> _Data for this task_
◇ ◇ ◇ ◇ ◇

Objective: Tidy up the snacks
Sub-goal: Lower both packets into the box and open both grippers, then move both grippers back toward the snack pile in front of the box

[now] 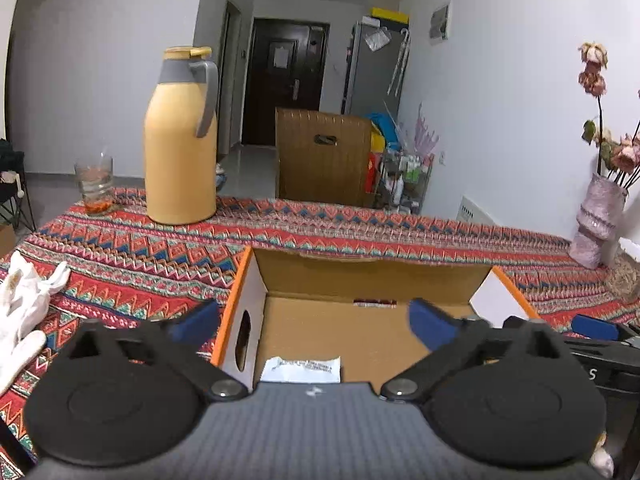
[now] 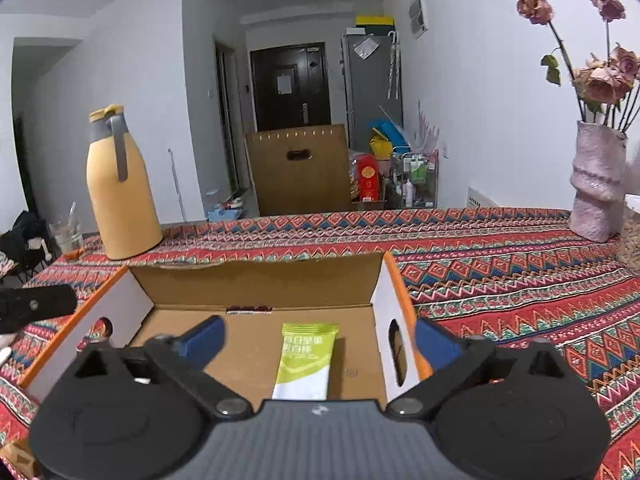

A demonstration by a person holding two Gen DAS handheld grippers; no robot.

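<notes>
Cardboard box [image 2: 256,280] sits open on the patterned tablecloth [image 2: 500,264], a green snack bar [image 2: 306,360] and a white packet [image 1: 302,369] lying loose on its floor. We hold the left gripper [image 1: 314,322] and right gripper [image 2: 318,338] spread wide, each empty and straddling a side wall. Dropping either could snag that wall and drag the box.

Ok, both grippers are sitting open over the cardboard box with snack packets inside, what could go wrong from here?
1. The right gripper straddles the box's right wall, so moving sideways could drag the box.
2. The left gripper likewise straddles the left wall.
3. The green snack packet lies flat, so pinching it may be awkward.
</notes>
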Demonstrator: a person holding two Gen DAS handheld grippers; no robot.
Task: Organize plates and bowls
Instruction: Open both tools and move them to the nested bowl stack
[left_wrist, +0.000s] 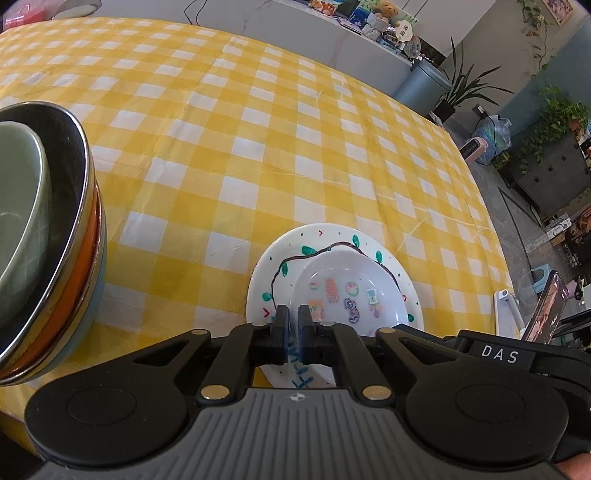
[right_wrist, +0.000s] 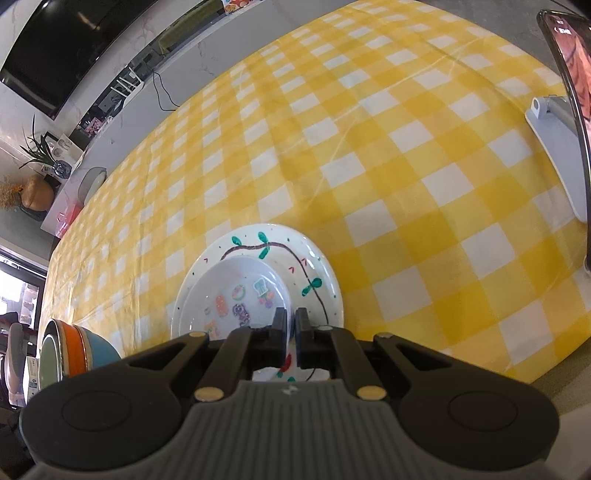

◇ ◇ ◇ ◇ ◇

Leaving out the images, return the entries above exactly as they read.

> _Your solution_
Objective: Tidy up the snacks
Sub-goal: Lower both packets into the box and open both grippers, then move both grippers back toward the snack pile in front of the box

[now] 
[now] 

A demonstration by a person holding two Gen DAS handheld grippers; no robot.

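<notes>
Cardboard box [image 2: 256,280] sits open on the patterned tablecloth [image 2: 500,264], a green snack bar [image 2: 306,360] and a white packet [image 1: 302,369] lying loose on its floor. We hold the left gripper [image 1: 314,322] and right gripper [image 2: 318,338] spread wide, each empty and straddling a side wall. Dropping either could snag that wall and drag the box.

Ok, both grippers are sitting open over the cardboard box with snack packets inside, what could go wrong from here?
1. The right gripper straddles the box's right wall, so moving sideways could drag the box.
2. The left gripper likewise straddles the left wall.
3. The green snack packet lies flat, so pinching it may be awkward.
</notes>
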Demonstrator: a person holding two Gen DAS handheld grippers; no robot.
Task: Organize plates and bowls
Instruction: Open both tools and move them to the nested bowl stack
[left_wrist, +0.000s] 
[right_wrist, +0.000s] 

There is no more to the output, and the exercise is done.